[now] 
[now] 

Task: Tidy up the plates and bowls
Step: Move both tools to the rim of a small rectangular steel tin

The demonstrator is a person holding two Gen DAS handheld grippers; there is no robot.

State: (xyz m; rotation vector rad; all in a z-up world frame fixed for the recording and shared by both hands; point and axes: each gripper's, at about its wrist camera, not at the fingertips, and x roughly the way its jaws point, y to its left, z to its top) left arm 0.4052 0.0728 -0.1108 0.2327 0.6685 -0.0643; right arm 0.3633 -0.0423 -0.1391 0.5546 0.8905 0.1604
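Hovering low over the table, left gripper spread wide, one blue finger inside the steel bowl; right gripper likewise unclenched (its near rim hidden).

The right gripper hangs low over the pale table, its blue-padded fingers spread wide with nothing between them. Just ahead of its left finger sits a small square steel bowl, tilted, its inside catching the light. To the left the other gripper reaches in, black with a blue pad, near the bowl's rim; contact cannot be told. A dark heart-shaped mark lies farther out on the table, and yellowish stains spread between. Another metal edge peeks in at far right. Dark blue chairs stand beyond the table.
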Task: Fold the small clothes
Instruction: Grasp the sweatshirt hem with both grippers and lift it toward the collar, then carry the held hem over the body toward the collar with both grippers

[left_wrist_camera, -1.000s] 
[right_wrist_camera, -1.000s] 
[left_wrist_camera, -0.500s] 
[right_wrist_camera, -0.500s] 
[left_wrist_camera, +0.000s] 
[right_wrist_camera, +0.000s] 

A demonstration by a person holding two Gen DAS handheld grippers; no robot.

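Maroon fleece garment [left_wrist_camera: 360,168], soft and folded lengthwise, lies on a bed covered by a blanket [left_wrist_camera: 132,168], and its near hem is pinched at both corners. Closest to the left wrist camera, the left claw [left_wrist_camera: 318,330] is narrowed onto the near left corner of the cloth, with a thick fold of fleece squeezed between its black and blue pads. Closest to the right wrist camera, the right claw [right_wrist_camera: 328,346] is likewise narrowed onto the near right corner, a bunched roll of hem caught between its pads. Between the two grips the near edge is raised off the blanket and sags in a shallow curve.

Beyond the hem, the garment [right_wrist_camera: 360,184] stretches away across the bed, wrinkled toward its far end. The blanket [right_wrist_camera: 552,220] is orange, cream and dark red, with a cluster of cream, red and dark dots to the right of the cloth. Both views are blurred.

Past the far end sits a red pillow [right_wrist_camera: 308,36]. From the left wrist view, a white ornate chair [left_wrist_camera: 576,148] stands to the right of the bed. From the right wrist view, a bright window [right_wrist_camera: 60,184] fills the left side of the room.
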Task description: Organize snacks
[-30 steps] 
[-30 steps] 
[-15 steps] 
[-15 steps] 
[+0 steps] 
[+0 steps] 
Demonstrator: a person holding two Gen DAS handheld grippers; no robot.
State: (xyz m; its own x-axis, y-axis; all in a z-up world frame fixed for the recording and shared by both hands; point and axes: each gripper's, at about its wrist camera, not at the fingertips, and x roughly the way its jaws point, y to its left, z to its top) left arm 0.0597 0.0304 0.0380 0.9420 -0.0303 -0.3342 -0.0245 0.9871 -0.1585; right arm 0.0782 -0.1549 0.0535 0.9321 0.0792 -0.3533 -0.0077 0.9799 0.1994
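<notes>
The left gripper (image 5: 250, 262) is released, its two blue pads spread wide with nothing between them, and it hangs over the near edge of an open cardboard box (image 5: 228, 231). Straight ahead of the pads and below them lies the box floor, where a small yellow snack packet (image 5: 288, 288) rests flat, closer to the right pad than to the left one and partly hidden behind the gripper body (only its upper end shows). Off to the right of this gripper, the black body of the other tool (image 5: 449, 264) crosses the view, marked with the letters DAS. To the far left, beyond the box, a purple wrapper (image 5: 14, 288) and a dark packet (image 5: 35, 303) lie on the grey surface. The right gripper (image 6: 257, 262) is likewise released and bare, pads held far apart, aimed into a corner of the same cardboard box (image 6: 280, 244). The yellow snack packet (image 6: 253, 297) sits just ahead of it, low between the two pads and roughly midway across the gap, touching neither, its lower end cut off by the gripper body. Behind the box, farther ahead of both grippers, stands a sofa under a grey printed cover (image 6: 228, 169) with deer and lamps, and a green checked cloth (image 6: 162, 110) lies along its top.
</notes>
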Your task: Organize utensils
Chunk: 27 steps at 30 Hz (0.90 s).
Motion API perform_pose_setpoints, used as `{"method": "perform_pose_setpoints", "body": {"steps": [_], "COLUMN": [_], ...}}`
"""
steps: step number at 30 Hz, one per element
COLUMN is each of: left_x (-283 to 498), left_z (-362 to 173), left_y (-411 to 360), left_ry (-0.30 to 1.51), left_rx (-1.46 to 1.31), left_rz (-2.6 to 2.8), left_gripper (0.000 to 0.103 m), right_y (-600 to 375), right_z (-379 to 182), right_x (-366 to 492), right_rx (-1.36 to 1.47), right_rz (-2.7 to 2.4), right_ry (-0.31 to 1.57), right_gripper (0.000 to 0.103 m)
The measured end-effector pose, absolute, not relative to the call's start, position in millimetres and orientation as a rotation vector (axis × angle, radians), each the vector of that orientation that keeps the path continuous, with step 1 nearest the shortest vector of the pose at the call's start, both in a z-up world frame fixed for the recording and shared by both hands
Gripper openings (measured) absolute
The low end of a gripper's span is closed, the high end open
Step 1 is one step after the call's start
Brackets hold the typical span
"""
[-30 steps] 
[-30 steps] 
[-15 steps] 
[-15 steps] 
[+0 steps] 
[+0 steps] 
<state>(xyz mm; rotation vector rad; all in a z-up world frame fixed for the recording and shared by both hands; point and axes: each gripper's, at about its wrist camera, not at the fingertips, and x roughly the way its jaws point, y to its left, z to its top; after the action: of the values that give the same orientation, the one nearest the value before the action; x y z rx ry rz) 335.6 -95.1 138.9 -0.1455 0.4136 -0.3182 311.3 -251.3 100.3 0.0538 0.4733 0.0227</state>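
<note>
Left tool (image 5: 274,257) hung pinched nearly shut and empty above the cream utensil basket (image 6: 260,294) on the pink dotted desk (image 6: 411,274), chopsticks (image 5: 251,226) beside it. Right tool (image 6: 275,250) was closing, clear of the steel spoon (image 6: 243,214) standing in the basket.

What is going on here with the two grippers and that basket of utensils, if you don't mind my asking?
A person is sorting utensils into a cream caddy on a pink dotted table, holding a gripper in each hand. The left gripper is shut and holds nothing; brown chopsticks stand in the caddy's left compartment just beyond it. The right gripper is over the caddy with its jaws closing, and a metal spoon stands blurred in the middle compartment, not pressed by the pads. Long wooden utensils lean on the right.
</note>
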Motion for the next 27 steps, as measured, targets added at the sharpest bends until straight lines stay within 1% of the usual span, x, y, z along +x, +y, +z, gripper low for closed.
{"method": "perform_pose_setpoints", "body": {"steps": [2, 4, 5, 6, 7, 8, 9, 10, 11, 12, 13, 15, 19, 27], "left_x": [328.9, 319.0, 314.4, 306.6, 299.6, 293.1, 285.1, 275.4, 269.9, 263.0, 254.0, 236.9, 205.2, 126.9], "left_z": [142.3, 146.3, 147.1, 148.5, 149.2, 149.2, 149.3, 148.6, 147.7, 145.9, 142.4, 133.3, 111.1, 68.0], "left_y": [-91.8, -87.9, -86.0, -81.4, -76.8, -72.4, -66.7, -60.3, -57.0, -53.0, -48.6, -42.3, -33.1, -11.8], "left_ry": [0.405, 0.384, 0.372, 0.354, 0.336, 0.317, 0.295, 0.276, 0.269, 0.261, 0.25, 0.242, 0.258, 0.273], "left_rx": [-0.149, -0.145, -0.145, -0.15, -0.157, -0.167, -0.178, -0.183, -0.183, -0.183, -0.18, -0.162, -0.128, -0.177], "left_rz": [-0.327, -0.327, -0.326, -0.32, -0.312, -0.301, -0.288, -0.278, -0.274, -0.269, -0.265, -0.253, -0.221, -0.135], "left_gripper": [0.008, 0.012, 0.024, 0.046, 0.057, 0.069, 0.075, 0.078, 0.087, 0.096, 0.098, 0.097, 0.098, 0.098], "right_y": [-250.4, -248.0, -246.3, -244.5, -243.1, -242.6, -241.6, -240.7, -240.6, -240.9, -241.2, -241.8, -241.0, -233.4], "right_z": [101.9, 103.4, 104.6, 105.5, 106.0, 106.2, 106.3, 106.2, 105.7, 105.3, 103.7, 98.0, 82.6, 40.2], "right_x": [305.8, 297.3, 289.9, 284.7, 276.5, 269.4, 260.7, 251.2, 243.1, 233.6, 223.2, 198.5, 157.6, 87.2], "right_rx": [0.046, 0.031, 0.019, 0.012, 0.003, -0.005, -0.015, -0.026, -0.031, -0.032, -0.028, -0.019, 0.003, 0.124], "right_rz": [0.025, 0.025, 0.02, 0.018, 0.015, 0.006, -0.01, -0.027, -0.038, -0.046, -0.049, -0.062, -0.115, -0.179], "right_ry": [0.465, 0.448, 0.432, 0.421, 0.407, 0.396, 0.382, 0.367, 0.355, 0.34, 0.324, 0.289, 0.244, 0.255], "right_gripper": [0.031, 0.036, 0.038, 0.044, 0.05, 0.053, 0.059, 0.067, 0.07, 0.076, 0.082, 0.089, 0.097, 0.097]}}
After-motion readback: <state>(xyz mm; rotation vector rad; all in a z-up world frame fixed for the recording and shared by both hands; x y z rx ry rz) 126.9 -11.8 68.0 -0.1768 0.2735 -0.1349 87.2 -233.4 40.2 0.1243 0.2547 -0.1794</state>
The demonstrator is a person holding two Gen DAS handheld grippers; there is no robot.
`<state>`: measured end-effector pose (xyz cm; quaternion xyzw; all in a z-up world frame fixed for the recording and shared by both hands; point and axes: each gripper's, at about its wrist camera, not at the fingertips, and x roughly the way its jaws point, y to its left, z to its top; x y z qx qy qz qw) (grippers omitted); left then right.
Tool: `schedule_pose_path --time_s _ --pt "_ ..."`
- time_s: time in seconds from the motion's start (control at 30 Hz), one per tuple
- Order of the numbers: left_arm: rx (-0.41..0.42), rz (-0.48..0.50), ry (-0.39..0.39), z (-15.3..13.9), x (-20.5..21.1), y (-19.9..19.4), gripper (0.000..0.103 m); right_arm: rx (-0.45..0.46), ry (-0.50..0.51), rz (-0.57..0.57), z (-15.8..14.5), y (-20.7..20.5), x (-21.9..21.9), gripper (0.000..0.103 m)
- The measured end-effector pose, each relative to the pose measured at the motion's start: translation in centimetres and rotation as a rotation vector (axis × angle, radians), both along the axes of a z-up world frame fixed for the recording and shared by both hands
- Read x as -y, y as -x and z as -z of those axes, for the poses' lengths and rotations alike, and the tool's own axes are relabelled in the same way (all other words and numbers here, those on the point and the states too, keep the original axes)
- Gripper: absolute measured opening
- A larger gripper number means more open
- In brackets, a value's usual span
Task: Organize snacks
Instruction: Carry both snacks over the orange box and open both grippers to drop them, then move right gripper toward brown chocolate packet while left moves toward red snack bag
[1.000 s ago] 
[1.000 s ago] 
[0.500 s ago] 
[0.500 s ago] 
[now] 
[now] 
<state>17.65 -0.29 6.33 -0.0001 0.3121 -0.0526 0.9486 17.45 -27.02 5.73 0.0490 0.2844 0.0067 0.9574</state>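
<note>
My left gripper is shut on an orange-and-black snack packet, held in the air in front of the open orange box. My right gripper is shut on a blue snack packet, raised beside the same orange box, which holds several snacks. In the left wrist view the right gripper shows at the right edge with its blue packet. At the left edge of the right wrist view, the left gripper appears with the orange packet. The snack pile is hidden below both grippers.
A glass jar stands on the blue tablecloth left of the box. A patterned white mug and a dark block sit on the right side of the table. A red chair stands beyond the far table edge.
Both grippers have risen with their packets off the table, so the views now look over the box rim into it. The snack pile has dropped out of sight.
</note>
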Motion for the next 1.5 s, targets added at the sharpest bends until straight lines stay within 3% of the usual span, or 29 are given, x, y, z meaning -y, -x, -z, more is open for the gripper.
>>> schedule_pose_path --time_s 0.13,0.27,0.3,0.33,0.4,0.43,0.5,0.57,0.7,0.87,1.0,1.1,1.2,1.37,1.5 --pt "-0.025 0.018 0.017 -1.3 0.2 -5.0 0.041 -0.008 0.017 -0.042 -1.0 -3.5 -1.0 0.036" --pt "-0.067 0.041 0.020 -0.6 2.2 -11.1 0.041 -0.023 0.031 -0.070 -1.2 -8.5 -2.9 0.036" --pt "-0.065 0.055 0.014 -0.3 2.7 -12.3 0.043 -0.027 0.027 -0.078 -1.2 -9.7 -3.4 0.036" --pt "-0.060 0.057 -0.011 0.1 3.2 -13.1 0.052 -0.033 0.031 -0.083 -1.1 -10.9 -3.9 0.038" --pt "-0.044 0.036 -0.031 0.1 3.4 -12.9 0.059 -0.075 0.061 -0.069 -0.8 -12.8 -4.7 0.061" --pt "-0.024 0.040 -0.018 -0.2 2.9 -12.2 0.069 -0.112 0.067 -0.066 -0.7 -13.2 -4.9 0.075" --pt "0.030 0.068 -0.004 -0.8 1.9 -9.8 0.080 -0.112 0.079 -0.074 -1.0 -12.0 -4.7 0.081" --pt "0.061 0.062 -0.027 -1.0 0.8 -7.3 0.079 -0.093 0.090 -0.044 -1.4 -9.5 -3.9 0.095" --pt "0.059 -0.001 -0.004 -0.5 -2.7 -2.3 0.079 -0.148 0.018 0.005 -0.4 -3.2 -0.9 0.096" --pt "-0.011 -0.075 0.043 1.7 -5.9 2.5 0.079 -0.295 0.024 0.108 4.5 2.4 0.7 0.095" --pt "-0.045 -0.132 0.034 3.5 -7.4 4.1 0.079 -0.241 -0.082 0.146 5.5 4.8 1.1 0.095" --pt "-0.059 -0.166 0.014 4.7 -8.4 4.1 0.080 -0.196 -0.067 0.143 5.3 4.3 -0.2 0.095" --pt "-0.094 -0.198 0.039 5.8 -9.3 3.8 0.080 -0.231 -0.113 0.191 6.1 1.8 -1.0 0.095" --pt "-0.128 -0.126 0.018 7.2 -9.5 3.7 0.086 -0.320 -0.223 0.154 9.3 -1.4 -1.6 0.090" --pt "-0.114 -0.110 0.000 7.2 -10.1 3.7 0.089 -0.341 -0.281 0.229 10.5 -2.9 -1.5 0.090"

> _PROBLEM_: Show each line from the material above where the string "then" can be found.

> _SOLUTION_:
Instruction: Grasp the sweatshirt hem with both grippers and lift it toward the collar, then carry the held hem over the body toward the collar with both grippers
`<state>`: measured end-effector pose (xyz cm; quaternion xyzw; all in a z-up world frame fixed for the recording and shared by both hands; point and axes: each gripper's, at about its wrist camera, not at the fingertips, and x roughly the way its jaws point, y to its left, z to its top; x y z qx qy qz qw) (grippers omitted); left then right.
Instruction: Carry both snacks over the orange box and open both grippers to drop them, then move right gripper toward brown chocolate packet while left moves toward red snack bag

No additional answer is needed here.